**Exercise prompt:** Pictures are to be left out; every line from the one with "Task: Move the" through the end of the data must be transcribed exactly.

**Information supplied:**
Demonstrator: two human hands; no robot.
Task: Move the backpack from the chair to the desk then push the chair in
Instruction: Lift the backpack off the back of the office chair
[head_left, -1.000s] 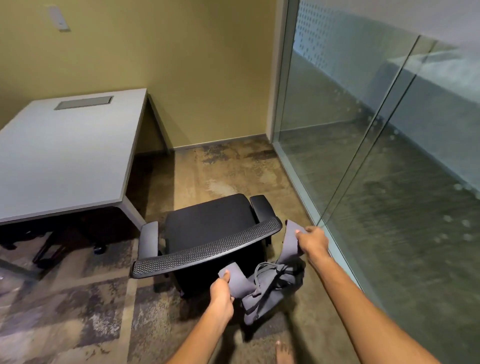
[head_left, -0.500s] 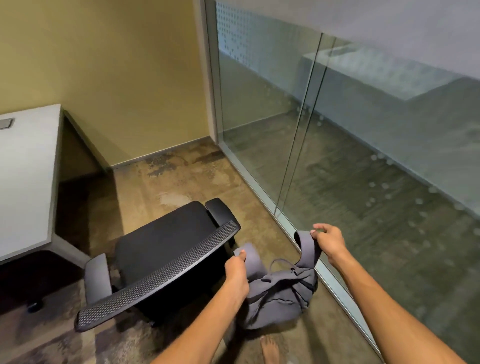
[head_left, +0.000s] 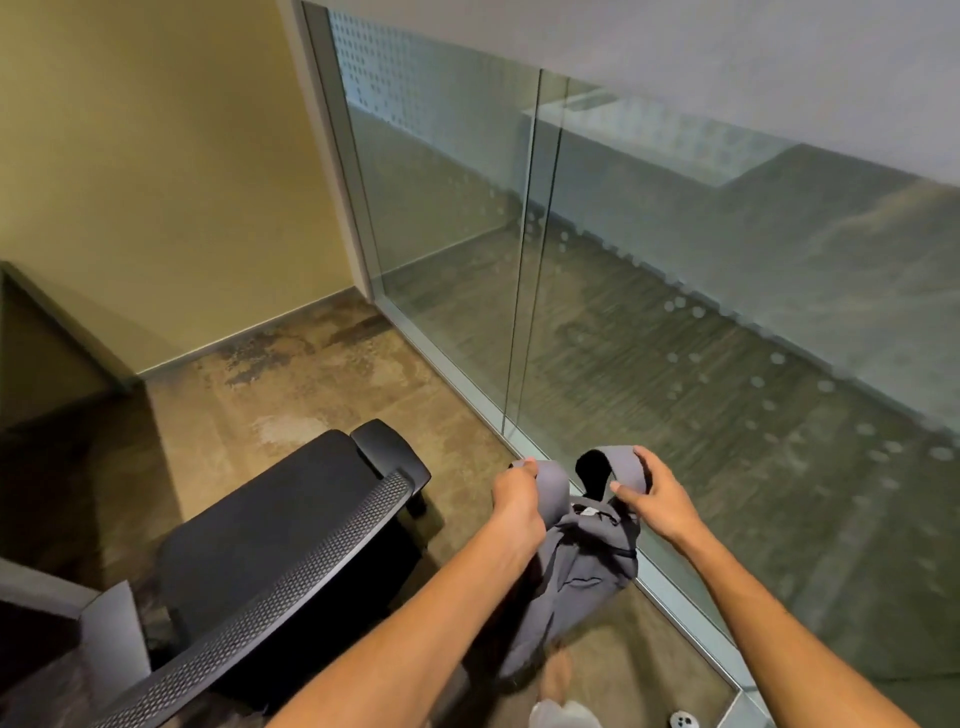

**Problem solution:**
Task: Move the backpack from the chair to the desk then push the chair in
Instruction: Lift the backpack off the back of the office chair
[head_left, -1.000s] 
[head_left, -0.500s] 
[head_left, +0.000s] 

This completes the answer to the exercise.